Post
Topic
Board Bitcoin Discussion
Re: Why Bitcoin Core Developers won't compromise
by
dinofelis
on 18/05/2017, 16:46:55 UTC
Full nodes undertake a "UASF" and only accept blocks from the miners that are signaling for segwit and thus bring about a fork.

Well, then these nodes will stop if the block chain has a single block on it not signalling segwit.
That's based on the assumption that at least some of the miners that are currently signaling for segwit would not "switch" (at some point at least)  to build the "segwit" blockchain.

?

The current chain is a succession of blocks that are signalling and not signalling Segwit.   All miners are still building the same block chain, one block on top of the other, some with a segwit signal, others without.  

For instance,
480 000 SW
480 001 SW
480 002 no SW
480 003 no SW
480 004 SW
480 005 SW
etc...

If you run a non-mining node that considers non-SW blocks as invalid, starting from 480 000, then that node will:

accept 480 000 (it is a SW block)
accept 480 001 (it is a SW block)

refuse 480 002: it is a non-SW block.

So it will wait until it finds a SUCCESSOR to block 480 001, but with SW signalling.

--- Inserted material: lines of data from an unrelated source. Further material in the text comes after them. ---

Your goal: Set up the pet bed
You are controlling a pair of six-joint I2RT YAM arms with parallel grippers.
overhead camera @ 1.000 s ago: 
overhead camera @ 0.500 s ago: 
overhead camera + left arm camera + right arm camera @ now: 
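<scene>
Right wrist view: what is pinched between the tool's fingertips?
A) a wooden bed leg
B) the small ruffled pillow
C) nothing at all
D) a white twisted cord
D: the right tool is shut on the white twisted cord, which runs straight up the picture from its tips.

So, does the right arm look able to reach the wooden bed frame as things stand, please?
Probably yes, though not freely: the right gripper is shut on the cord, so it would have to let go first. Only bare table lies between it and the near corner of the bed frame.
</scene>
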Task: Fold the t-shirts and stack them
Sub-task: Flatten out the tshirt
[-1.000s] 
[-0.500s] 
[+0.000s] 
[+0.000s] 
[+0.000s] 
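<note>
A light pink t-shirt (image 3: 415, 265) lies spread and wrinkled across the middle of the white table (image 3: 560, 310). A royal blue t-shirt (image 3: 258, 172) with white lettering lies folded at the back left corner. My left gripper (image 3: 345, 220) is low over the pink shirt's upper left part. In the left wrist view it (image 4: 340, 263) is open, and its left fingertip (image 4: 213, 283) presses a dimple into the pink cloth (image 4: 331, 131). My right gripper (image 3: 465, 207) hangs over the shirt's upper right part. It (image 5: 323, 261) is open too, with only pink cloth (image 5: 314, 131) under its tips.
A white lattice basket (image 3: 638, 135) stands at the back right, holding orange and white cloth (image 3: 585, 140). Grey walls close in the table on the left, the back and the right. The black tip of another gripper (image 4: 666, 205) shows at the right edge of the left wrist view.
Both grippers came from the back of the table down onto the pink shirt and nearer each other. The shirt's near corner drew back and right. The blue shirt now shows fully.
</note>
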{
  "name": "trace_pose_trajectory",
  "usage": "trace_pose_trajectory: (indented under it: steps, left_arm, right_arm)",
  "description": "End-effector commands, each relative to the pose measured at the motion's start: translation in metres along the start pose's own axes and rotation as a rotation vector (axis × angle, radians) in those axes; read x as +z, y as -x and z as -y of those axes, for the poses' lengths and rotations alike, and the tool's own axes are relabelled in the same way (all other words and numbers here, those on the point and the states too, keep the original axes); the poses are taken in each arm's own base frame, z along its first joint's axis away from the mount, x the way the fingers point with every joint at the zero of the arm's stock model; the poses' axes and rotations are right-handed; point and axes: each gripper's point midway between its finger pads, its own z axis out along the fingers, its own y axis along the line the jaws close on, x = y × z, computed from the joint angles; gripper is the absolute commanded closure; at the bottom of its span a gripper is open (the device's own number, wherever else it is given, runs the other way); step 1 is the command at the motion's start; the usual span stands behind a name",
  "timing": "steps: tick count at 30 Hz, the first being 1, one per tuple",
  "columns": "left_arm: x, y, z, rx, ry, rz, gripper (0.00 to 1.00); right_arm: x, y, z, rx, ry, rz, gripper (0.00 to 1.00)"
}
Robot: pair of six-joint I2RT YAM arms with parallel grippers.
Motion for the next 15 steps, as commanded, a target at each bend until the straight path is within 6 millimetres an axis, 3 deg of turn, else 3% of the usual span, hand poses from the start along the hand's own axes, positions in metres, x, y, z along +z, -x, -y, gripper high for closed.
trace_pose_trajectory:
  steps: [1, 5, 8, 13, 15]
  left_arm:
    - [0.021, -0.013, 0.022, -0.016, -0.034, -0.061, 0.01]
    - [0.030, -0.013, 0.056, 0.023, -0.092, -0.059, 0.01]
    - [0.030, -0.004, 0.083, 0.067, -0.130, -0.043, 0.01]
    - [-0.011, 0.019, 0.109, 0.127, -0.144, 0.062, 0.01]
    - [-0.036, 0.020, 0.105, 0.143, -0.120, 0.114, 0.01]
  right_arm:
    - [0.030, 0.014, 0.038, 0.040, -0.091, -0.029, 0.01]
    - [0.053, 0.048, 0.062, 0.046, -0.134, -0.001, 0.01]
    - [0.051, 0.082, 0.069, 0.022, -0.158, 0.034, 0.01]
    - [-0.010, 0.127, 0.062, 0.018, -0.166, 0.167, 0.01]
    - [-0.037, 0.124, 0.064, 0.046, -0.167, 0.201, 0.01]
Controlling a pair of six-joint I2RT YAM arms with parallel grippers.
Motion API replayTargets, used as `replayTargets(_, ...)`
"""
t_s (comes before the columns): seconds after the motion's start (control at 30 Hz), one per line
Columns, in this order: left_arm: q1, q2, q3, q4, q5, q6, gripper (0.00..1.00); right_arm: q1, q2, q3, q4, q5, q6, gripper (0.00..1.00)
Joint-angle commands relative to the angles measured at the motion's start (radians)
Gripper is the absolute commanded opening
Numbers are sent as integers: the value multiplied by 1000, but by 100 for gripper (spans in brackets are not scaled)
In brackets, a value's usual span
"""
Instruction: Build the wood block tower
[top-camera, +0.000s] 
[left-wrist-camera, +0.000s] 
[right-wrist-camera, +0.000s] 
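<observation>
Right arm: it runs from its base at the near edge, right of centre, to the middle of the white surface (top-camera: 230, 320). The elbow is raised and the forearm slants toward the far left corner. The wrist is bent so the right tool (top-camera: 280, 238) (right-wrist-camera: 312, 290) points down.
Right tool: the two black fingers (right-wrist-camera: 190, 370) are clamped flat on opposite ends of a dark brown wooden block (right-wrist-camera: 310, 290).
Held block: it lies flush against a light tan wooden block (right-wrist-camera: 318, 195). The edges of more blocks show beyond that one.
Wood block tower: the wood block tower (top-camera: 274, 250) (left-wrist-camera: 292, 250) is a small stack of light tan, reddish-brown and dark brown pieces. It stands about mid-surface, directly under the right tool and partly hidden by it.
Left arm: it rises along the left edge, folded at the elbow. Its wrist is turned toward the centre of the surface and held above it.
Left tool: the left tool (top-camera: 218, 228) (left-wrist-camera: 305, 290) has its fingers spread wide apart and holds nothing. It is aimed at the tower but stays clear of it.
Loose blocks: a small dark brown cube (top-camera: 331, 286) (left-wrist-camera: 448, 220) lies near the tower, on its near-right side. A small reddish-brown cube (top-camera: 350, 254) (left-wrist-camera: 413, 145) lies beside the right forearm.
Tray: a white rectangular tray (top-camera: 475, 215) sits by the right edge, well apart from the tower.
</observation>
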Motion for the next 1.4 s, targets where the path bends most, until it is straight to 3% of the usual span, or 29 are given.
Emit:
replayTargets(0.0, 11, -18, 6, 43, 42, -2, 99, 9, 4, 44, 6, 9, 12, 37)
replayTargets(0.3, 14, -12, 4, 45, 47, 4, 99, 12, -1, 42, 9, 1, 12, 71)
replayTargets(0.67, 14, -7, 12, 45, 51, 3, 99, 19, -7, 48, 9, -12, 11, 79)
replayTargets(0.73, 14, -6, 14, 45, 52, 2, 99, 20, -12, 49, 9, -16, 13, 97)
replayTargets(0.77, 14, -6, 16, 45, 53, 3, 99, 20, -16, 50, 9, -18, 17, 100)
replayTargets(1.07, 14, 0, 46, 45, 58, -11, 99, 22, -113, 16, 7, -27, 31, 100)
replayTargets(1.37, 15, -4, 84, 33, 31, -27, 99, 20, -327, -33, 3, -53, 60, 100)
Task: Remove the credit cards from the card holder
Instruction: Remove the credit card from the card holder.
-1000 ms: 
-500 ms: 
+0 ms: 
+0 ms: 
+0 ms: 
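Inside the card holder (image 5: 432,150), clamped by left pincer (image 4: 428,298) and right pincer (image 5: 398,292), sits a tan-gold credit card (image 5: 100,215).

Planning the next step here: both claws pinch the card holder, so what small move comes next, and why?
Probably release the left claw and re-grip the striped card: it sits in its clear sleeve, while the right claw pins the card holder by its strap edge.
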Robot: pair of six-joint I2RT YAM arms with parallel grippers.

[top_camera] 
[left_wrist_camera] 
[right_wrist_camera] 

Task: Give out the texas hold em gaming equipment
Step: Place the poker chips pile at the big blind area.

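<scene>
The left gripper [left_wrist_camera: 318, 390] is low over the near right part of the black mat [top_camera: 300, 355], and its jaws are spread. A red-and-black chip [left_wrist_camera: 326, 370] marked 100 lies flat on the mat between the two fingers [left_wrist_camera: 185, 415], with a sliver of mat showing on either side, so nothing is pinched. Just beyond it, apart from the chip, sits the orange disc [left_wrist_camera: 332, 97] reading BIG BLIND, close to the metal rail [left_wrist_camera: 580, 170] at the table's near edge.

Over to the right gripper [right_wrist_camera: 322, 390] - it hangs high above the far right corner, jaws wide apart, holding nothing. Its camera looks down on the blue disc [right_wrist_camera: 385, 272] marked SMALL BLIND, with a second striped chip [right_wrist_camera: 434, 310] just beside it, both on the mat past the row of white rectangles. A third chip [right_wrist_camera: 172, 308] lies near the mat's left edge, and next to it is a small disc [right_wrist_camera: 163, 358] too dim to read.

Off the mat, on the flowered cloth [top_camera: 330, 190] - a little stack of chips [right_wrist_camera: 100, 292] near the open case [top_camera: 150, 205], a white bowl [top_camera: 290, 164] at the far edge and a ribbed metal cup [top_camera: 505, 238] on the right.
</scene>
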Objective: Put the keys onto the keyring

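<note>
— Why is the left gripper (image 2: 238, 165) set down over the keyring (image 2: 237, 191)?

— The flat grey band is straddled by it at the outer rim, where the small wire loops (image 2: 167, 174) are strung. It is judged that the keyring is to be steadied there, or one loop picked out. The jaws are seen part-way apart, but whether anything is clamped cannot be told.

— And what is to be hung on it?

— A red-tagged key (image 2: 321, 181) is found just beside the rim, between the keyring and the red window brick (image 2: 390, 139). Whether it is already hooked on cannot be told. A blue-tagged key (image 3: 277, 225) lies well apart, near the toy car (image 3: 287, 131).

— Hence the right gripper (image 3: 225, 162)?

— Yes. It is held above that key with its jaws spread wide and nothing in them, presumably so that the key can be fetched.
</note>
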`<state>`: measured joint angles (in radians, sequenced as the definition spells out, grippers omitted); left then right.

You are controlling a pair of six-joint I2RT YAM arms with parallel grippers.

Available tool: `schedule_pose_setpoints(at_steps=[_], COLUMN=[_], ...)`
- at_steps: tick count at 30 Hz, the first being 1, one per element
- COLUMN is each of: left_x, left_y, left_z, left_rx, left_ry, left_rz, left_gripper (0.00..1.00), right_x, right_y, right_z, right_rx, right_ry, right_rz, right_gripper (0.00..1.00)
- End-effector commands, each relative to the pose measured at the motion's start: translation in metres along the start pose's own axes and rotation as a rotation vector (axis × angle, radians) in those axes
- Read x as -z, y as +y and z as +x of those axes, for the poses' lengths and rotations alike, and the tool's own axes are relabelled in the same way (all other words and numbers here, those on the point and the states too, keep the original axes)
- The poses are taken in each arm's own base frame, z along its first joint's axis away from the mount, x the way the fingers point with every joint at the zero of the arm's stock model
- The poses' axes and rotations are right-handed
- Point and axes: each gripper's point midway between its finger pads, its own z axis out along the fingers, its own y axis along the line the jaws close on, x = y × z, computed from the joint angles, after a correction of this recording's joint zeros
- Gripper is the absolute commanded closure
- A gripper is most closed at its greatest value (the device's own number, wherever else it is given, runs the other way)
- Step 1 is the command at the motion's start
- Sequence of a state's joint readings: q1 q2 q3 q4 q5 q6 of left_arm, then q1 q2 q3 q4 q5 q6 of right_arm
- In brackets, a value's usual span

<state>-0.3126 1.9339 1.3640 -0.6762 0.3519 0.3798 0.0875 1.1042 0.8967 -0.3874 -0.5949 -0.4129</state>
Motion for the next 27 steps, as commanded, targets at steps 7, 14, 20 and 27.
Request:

That block will never come.

Block 480 004 is the first SW block that comes along, but is not a successor to 480 001.  So it is rejected.  And all others following are rejected, because they are not a successor to 480 001.

The node stops.

That's about it.

When the unique chain is at 497 807, your node is still waiting for the block 480 001 with SW signalling.